ロブスタはアラビカに比べて苦味が強くボディが重く、繊細な酸や華やかな香りには乏しい傾向があります。そのため世界全体でロブスタの比率が上がれば、平均的には「苦くて重い」方向へ味が寄っていく可能性があります。ただし近年は「ファインロブスタ」と呼ばれる高品質なロブスタや、精製の工夫で風味を高めたものも登場しています。ロブスタならではの個性を活かしたコーヒーも増えており、単純に「質が下がる」とは言い切れない面もあります。
消費者にできることはありますか?
いちばん現実的なのは、フェアトレードやレインフォレスト・アライアンスなどの認証コーヒーや、生産者に正当な対価が届くダイレクトトレードの豆を選ぶことです。生産者が気候変動への適応策(品種の植え替え、日陰樹の育成など)に投資できるだけの収入を得られて初めて、産地は未来を描けます。豆を無駄なく使い切る、信頼できるロースターから買う、といった日々の選択も、めぐりめぐって持続可能な生産を支えます。
F1ハイブリッドとは何ですか?
異なる系統の親を掛け合わせてつくる一代雑種の品種です。両親の優れた性質(耐病性・収量・風味)を高いレベルで併せ持つのが特徴で、気候変動対策の切り札として期待されています。従来の品種改良が何十年もかかったのに対し、現代の育種は遺伝の知見を活かして開発を速めています。暑さや病気に強く、なおかつアラビカらしい風味を保つ品種を、いかに早く農家に届けるか——それが今後数十年のコーヒーの未来を左右します。詳しくはコーヒー品種の系統樹を参照してください。
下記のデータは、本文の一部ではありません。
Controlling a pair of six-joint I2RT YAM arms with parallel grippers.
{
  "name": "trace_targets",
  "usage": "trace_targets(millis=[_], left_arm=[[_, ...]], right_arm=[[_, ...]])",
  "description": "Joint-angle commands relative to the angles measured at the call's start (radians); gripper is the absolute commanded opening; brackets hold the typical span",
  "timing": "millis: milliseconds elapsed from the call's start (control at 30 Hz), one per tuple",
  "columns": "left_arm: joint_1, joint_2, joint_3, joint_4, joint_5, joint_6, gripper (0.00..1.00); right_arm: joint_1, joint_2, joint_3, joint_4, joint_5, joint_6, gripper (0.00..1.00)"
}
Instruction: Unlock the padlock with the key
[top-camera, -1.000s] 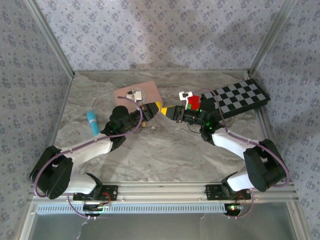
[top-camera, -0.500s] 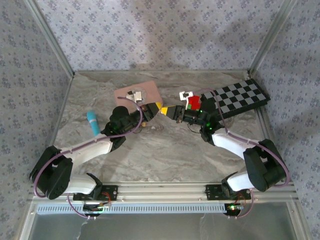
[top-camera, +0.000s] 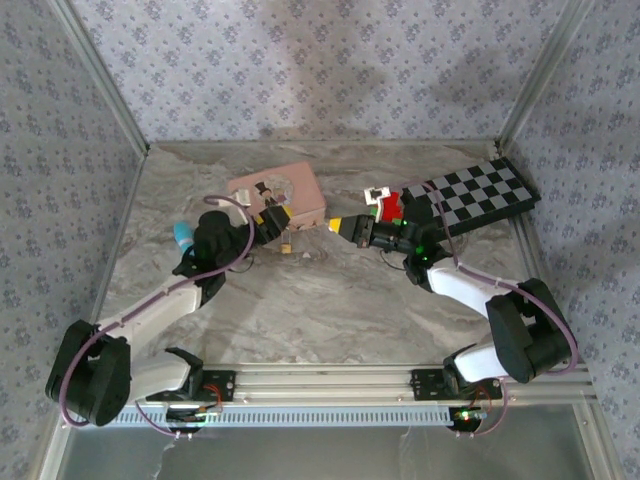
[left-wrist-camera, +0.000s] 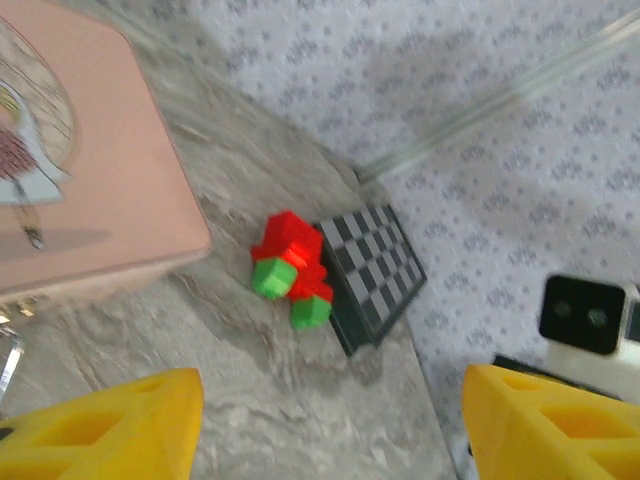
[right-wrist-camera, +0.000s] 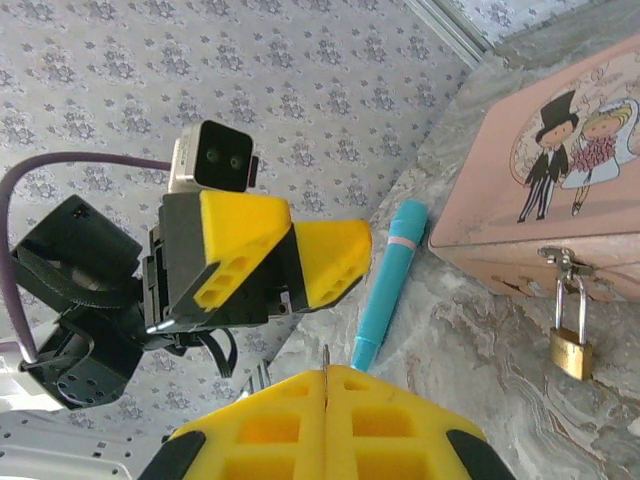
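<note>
The tiny brass padlock (right-wrist-camera: 571, 352) hangs by its silver shackle from the hasp of the pink illustrated box (right-wrist-camera: 560, 190), resting on the table at the box's front edge (top-camera: 286, 243). My left gripper (top-camera: 276, 219) stands open just left of the padlock, its yellow fingers (left-wrist-camera: 100, 425) wide apart with nothing between them. My right gripper (top-camera: 337, 226) is to the right of the padlock and points toward it. Its jaws are shut on the key (right-wrist-camera: 326, 358), with only a thin metal tip sticking out between the pads.
A teal pen (right-wrist-camera: 390, 280) lies left of the box, partly under the left arm (top-camera: 182, 235). A red and green block cluster (left-wrist-camera: 290, 265) and a checkerboard (top-camera: 475, 195) sit at the back right. A white-and-black small part (top-camera: 376, 193) lies near the blocks.
My left gripper has opened, let go at the padlock and drawn back to the left with its arm. The right gripper stays shut, almost where it was.
</note>
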Motion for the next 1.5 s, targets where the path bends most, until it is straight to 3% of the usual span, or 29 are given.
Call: trace_targets(millis=[0, 433, 667, 1000, 1067, 1167, 1467], left_arm=[[-0.035, 0.035, 0.037, 0.037, 0.129, 0.025, 0.71], [-0.106, 0.172, 0.100, 0.222, 0.182, -0.071, 0.63], [-0.108, 0.177, 0.106, 0.263, 0.155, -0.106, 0.65], [-0.146, 0.214, 0.130, 0.284, 0.159, -0.120, 0.34], [-0.149, 0.215, 0.130, 0.289, 0.159, -0.122, 0.24], [-0.151, 0.212, 0.127, 0.286, 0.153, -0.121, 0.00], [-0.150, 0.185, 0.118, 0.249, 0.099, -0.095, 0.00]], right_arm=[[0.009, -0.009, 0.027, -0.038, -0.029, -0.026, 0.00], [0.009, 0.042, 0.066, 0.016, -0.062, 0.043, 0.00], [-0.002, 0.038, 0.054, 0.046, -0.055, 0.060, 0.00], [0.003, 0.060, 0.063, 0.090, -0.058, 0.079, 0.00], [0.003, 0.064, 0.063, 0.093, -0.059, 0.080, 0.00], [0.003, 0.063, 0.062, 0.099, -0.057, 0.082, 0.00], [-0.004, 0.033, 0.027, 0.111, -0.055, 0.104, 0.26]])
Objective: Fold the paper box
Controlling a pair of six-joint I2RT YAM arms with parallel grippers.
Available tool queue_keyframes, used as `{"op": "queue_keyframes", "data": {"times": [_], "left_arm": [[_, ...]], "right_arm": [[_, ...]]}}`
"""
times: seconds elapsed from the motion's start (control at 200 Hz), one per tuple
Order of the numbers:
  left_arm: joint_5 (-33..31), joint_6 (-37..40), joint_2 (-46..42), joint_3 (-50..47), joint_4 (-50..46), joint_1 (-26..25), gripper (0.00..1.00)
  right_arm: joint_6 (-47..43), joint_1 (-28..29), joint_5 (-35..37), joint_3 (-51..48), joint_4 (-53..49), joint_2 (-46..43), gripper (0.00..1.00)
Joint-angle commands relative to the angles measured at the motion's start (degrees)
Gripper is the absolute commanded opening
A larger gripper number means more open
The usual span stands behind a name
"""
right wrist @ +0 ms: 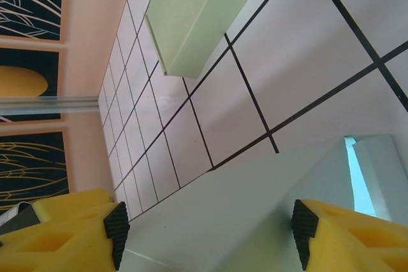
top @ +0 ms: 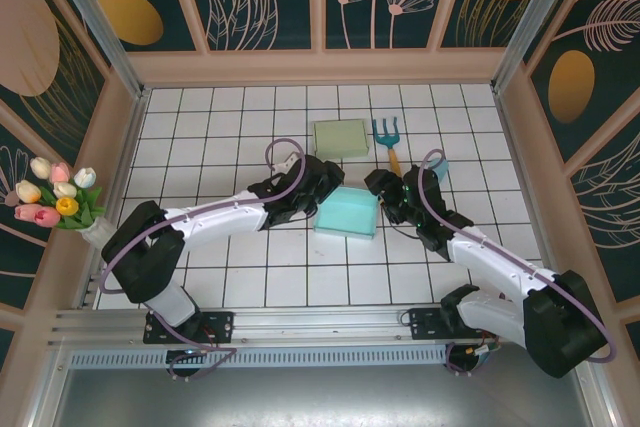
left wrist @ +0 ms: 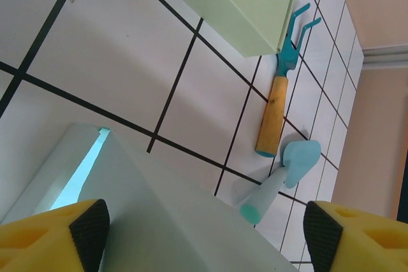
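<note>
Tiled table: we flank the box, left gripper at nine o'clock, right gripper at three, both spread, seemingly to fold it.

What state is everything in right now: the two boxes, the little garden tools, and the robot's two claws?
teal box, lying flat, a slit open at one edge
green box, closed, lying flat
rake, lying flat, untouched
scoop, lying flat beside the rake
left gripper, open, astride the teal box
right gripper, open, astride the teal box
</note>
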Motion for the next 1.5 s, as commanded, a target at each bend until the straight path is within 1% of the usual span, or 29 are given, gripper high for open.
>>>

一杯のコーヒーは、赤道付近の涼しい山地という、地球上のごく限られた土地からの贈り物です。その繊細さは、涼しさと時間がゆっくり育てたもの——だからこそ、温暖化という変化に対してどこまでも脆い。2050年問題は遠い未来の脅威ではなく、いま産地で静かに進行している現実です。けれど、耐性品種や日陰栽培、そして生産者を支える公正な取引という希望も、確かに芽吹いています。次に一杯を淹れるとき、その豆がどんな土地で、どんな気候の中で育ったのかを想像してみてください。いまのコーヒーを深く味わうことが、その未来を守る最初の一歩になるのかもしれません。